Your task
Write the data below out again, with each line matching the original.

Records to use

- Opening Delimiter -

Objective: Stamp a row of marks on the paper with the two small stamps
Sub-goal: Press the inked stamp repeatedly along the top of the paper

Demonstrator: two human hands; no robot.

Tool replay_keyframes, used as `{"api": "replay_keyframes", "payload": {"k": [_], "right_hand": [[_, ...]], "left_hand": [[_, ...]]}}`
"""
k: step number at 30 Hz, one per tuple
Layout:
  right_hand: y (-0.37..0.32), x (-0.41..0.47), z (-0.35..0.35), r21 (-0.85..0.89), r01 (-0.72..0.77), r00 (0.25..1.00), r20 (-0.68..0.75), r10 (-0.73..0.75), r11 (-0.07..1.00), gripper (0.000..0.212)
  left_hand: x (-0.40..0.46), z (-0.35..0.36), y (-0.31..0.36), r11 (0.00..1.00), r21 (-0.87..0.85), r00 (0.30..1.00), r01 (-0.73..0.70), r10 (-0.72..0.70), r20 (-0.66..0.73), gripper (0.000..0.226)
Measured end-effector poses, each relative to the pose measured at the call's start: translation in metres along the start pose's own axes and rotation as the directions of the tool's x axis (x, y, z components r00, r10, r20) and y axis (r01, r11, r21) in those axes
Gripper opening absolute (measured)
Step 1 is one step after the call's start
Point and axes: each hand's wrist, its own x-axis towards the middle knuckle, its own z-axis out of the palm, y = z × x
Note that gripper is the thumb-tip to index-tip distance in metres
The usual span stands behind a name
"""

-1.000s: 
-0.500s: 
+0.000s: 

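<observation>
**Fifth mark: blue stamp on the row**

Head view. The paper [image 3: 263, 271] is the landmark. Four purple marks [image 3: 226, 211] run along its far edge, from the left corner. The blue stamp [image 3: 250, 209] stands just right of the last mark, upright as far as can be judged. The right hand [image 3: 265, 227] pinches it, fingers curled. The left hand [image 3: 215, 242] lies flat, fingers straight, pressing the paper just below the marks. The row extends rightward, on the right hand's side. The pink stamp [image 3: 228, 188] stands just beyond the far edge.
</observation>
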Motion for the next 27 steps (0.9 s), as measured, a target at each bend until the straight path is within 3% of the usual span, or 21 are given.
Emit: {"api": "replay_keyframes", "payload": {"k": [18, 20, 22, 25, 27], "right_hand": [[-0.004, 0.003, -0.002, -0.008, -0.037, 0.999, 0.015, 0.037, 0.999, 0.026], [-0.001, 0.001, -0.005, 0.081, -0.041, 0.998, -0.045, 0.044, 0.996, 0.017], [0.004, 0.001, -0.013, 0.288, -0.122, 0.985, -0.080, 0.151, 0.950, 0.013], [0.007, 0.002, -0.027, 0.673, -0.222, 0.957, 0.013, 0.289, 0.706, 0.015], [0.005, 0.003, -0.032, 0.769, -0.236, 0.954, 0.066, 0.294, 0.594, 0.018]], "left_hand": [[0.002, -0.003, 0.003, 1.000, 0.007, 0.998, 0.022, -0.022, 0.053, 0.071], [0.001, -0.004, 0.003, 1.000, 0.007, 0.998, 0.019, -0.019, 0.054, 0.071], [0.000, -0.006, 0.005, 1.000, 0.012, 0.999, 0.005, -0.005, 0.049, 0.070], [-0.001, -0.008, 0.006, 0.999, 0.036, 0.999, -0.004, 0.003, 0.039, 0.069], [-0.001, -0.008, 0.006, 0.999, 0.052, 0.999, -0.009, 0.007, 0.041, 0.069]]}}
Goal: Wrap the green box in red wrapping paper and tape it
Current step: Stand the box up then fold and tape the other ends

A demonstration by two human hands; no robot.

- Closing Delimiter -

Task answer
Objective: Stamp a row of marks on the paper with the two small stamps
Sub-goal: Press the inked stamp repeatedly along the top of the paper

Demonstrator: two human hands; no robot.

Tool replay_keyframes, used as `{"api": "replay_keyframes", "payload": {"k": [_], "right_hand": [[_, ...]], "left_hand": [[_, ...]]}}`
"""
k: step number at 30 Hz, one per tuple
Layout:
  right_hand: y (-0.37..0.32), x (-0.41..0.47), z (-0.35..0.35), r21 (-0.85..0.89), r01 (-0.72..0.77), r00 (0.25..1.00), r20 (-0.68..0.75), r10 (-0.73..0.75), r11 (-0.07..1.00), gripper (0.000..0.212)
  left_hand: x (-0.40..0.46), z (-0.35..0.36), y (-0.31..0.36), r11 (0.00..1.00), r21 (-0.87..0.85), r00 (0.30..1.00), r01 (-0.73..0.70), r10 (-0.72..0.70), r20 (-0.66..0.73), gripper (0.000..0.226)
Measured end-effector poses, each relative to the pose measured at the call's start: translation in metres along the start pose's own axes and rotation as the directions of the tool's x axis (x, y, z components r00, r10, r20) and y axis (r01, r11, r21) in those axes
Gripper opening absolute (measured)
Step 1 is one step after the call's start
Point and axes: each hand's wrist, its own x-axis towards the middle knuckle, its own z-axis out of the palm, y = z × x
Note that gripper is the thumb-tip to index-tip distance in metres
The usual span stands behind a name
"""

-1.000s: 
-0.500s: 
+0.000s: 

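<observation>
**Fifth mark: blue stamp on the row**

Head view. The paper [image 3: 263, 271] is the landmark. Four purple marks [image 3: 226, 211] run along its far edge, from the left corner. The blue stamp [image 3: 250, 209] stands just right of the last mark, upright as far as can be judged. The right hand [image 3: 265, 227] pinches it, fingers curled. The left hand [image 3: 215, 242] lies flat, fingers straight, pressing the paper just below the marks. The row extends rightward, on the right hand's side. The pink stamp [image 3: 228, 188] stands just beyond the far edge.
</observation>
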Motion for the next 27 steps (0.9 s), as measured, a target at each bend until the straight path is within 3% of the usual span, or 21 are given.
Emit: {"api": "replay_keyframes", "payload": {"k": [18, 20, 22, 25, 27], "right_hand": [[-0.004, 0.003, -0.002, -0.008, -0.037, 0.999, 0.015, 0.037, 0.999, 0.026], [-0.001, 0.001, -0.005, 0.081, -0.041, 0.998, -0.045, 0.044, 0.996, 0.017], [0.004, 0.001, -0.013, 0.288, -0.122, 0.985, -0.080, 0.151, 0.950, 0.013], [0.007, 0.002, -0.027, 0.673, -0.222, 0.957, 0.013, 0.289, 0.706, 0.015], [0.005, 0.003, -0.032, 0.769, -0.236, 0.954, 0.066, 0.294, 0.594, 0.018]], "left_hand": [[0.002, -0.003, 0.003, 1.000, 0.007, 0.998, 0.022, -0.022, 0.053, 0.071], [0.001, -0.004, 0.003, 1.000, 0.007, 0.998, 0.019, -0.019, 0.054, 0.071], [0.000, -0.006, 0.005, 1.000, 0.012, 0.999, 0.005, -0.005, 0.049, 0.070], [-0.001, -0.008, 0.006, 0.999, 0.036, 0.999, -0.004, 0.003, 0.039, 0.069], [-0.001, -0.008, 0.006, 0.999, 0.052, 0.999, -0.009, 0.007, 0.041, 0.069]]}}
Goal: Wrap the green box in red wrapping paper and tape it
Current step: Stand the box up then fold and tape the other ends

A demonstration by two human hands; no robot.

This is the complete output for the exercise.